## What the task asks
When you transcribe the listing that follows, keep every line exact and skip any picture.

^^^^^^^^

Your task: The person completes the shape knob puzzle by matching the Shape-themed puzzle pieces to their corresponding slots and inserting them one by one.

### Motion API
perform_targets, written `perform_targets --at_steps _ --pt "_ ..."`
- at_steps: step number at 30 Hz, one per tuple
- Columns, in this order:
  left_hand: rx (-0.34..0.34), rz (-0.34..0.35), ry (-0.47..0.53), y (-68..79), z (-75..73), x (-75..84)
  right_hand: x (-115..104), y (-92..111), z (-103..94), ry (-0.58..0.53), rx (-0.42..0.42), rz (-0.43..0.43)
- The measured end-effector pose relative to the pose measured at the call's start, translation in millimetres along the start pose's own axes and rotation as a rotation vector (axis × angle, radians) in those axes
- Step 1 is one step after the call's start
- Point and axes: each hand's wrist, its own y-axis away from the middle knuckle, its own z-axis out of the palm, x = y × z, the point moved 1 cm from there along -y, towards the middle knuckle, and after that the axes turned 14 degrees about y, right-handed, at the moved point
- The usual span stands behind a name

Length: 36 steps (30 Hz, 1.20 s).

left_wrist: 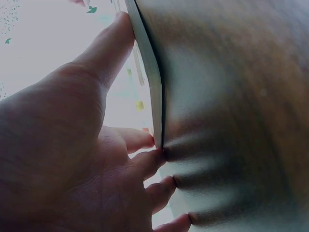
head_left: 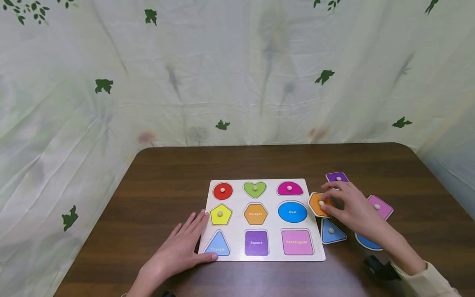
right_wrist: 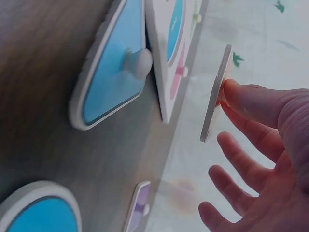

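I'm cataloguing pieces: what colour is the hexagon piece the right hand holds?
The hexagon piece is orange, edged in white; the head view shows it best.

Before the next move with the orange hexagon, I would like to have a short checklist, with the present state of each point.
1. Right hand pinches the knob of the orange hexagon: ok.
2. Hexagon raised above the table: ok, the right wrist view shows it.
3. Left hand rests at the left edge of the board: ok.
4. "Hexagon" slot free of any piece: ok.
5. Hexagon above that slot: not ok, it is by the board's right edge.
6. Hexagon's turn matching the slot: cannot tell, partly covered.
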Motion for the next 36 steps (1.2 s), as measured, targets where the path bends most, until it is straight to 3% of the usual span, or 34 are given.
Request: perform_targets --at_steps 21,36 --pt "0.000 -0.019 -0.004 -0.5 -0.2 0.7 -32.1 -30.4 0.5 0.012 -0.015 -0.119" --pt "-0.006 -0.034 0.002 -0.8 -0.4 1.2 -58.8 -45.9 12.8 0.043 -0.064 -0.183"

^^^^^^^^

## Solved exercise
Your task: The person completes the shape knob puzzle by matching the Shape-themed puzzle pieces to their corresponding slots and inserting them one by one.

### Motion API
perform_targets, written `perform_targets --at_steps _ --pt "_ ..."`
- at_steps: step number at 30 Hz, one per tuple
- Columns, in this order:
  left_hand: rx (-0.34..0.34), rz (-0.34..0.35), ry (-0.47..0.53), y (-68..79), z (-75..73), x (-75..84)
  right_hand: x (-115..104), y (-92..111), z (-103..94), ry (-0.58..0.53), rx (-0.42..0.42), rz (-0.43..0.43)
- The measured end-effector pose relative to the pose measured at the call's start, translation in millimetres along the start pose's own axes and rotation as a rotation vector (axis × angle, radians) in those axes
- Step 1 is one step after the call's start
- Point and axes: each hand's wrist, its own y-axis away from the middle knuckle, its own z-axis out of the palm, x = y × z, the point moved 1 cm from there along -y, towards the middle knuckle, and after that the axes turned 14 degrees about y, right-handed, at the moved point
- The usual span stands behind a name

Length: 36 steps (30 Hz, 1.20 s).

left_wrist: 
head_left: 
right_wrist: 

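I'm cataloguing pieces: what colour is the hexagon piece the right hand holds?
The hexagon piece is orange, edged in white; the head view shows it best.

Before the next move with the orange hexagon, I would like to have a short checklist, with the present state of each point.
1. Right hand pinches the knob of the orange hexagon: ok.
2. Hexagon raised above the table: ok, the right wrist view shows it.
3. Left hand rests at the left edge of the board: ok.
4. "Hexagon" slot free of any piece: ok.
5. Hexagon above that slot: not ok, it is by the board's right edge.
6. Hexagon's turn matching the slot: cannot tell, partly covered.
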Motion for the next 36 steps (1.2 s), as measured, targets where the path bends most, until it is straight to 3% of the usual span, or 34 are given.
Request: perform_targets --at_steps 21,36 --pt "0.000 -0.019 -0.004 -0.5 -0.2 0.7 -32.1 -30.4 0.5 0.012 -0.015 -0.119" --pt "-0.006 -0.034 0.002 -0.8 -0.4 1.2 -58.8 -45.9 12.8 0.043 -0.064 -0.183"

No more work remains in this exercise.